- Exercise -
From the records below, extract only the lines running from the line with "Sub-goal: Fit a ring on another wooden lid" to the line with "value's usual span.", both lines included, reproducing them exactly.

[Data excerpts]

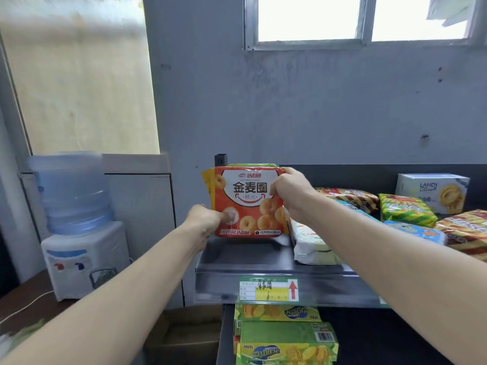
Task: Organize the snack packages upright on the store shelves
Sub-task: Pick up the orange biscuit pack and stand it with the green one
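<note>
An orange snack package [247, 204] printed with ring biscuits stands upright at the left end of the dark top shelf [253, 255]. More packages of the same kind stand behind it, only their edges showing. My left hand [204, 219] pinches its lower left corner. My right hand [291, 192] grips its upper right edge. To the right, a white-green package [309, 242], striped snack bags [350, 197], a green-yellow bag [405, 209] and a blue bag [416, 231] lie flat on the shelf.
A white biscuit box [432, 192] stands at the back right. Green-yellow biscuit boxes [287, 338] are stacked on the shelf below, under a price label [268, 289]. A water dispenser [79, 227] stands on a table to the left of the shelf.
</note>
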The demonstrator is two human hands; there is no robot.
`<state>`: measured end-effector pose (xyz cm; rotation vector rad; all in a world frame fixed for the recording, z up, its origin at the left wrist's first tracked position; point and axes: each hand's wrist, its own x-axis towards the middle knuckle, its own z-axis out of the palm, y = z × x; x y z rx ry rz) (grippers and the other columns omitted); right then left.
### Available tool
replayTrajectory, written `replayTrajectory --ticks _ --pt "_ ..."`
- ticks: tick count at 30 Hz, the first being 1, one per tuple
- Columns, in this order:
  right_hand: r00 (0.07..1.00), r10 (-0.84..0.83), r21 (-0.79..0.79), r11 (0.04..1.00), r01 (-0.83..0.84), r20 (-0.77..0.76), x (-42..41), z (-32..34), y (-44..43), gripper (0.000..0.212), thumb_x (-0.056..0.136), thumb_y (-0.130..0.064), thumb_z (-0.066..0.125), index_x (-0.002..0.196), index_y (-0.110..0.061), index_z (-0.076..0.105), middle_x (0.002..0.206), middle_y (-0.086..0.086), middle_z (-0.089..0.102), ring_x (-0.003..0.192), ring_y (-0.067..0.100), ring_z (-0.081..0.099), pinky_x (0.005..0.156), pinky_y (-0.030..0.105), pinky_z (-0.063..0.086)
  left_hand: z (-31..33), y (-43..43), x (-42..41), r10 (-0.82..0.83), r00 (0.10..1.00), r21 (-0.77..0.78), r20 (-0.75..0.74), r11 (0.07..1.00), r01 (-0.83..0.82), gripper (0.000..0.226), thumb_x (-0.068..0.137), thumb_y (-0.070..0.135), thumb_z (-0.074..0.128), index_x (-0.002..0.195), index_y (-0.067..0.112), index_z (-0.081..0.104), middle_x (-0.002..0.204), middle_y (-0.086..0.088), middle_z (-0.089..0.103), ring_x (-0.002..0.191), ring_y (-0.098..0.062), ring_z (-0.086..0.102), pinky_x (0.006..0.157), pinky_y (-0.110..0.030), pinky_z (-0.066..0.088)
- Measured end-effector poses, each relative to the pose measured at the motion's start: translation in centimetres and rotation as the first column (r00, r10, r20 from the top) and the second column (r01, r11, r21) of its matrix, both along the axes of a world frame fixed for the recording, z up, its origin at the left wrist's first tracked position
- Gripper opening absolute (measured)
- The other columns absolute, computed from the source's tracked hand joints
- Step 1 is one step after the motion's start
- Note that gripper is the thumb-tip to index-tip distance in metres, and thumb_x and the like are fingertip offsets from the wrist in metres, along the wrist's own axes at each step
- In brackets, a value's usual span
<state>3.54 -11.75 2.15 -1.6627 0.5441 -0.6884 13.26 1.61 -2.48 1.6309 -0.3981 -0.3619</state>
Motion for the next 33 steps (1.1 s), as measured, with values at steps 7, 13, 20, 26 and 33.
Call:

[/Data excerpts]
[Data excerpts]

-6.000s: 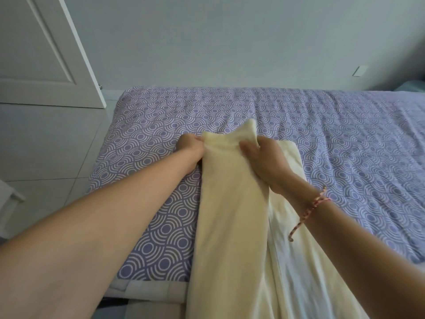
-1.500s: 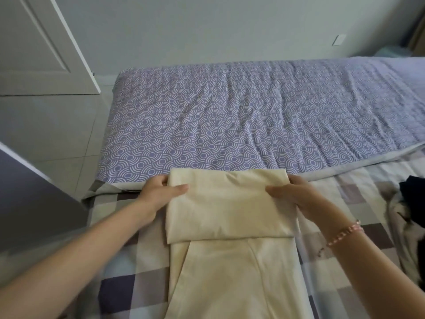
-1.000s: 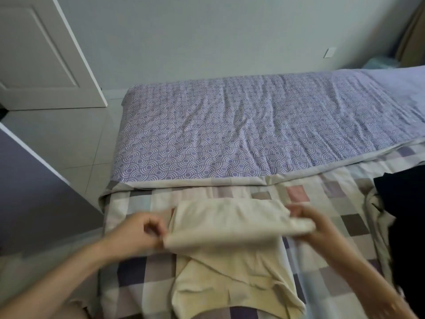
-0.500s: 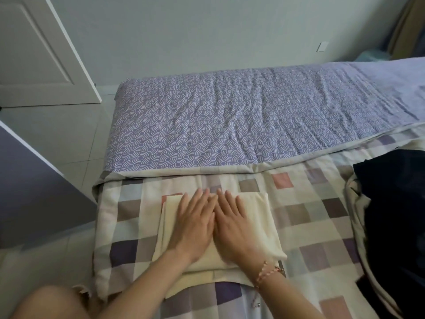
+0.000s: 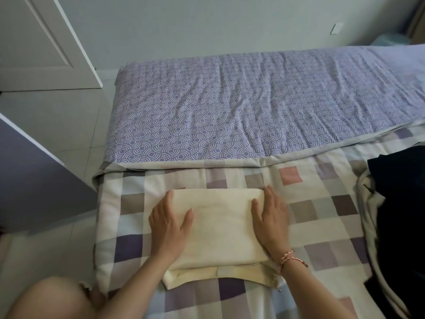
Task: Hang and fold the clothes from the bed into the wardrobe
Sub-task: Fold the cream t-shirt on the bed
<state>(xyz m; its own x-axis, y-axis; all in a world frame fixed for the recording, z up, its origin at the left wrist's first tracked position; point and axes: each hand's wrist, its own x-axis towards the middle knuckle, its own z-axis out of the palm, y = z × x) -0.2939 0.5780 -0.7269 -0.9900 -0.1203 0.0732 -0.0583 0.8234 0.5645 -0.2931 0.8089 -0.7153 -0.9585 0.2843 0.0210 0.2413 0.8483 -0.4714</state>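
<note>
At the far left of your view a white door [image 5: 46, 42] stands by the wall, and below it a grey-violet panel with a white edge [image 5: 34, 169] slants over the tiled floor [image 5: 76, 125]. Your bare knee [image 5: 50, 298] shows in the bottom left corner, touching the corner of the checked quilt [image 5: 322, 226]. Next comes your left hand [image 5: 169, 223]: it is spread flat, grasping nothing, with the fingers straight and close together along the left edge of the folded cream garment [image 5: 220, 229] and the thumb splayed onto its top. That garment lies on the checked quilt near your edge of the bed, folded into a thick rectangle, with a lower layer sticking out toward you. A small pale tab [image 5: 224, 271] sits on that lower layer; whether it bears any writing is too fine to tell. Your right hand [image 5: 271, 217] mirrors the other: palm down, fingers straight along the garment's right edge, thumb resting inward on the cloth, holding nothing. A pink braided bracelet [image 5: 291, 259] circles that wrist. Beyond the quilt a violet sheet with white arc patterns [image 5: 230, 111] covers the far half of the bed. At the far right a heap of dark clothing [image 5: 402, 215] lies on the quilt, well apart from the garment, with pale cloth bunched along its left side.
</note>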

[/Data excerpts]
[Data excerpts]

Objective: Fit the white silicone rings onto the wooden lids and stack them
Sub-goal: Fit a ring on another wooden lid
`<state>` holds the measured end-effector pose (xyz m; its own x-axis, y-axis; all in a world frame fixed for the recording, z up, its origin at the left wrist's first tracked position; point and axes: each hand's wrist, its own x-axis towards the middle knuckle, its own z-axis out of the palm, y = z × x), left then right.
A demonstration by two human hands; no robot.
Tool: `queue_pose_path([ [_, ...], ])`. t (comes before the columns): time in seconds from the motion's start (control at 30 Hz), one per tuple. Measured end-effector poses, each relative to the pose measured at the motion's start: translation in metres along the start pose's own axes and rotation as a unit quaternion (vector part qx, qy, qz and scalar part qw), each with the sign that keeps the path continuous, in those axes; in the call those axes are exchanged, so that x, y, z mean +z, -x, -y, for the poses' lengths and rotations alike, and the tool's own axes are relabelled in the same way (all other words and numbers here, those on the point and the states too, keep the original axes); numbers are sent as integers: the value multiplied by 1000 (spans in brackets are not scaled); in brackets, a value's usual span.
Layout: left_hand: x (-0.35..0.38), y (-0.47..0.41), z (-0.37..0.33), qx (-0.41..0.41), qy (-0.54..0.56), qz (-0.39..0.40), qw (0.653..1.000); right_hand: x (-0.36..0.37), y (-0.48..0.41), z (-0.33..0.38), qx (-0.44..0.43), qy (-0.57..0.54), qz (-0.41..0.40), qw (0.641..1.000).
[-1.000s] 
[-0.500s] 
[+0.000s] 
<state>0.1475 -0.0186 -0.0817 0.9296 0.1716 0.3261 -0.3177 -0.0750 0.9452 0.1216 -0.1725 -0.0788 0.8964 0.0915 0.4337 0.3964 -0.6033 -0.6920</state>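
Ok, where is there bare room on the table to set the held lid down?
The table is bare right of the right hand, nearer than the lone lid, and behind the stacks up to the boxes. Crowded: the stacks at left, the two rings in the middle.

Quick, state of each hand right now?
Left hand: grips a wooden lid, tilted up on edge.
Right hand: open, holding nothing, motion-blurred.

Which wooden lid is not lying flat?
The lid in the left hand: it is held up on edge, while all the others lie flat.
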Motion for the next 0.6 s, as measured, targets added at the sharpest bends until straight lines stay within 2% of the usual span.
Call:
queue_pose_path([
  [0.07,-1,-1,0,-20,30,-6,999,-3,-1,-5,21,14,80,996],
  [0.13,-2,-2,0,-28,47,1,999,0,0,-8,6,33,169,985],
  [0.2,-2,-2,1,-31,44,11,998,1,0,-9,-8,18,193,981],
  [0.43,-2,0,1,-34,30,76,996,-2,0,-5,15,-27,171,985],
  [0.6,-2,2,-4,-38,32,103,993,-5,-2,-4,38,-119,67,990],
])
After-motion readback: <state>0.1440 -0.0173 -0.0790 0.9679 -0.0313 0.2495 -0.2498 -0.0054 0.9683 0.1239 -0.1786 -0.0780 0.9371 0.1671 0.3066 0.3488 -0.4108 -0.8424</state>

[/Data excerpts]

- Response to this exercise -
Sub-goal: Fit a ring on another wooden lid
`<state>` holds the measured end-effector pose (xyz m; its own x-axis, y-axis; all in a world frame fixed for the recording, z up, its origin at the left wrist's first tracked position; point and axes: each hand's wrist, its own x-axis towards the middle knuckle, its own z-axis out of the palm, y = z × x), left then right.
A demonstration by two human hands; no robot.
Tool: `queue_pose_path([ [_, ...], ])`. t (comes before the columns): time in seconds from the motion's start (control at 30 Hz), one per tuple. Measured end-effector poses, each relative to the pose measured at the motion's start: translation in metres along the start pose's own axes and rotation as a unit quaternion (vector part qx, qy, qz and scalar part qw), each with the sign that keeps the path continuous, in those axes; in the call those axes are exchanged, so that x, y, z mean +z, -x, -y, for the poses' lengths and rotations alike, and the tool's own axes are relabelled in the same way (all other words and numbers here, those on the point and the states too, keep the original axes); numbers are sent as integers: the value multiplied by 1000 (spans in brackets are not scaled); in brackets, a value's usual span.

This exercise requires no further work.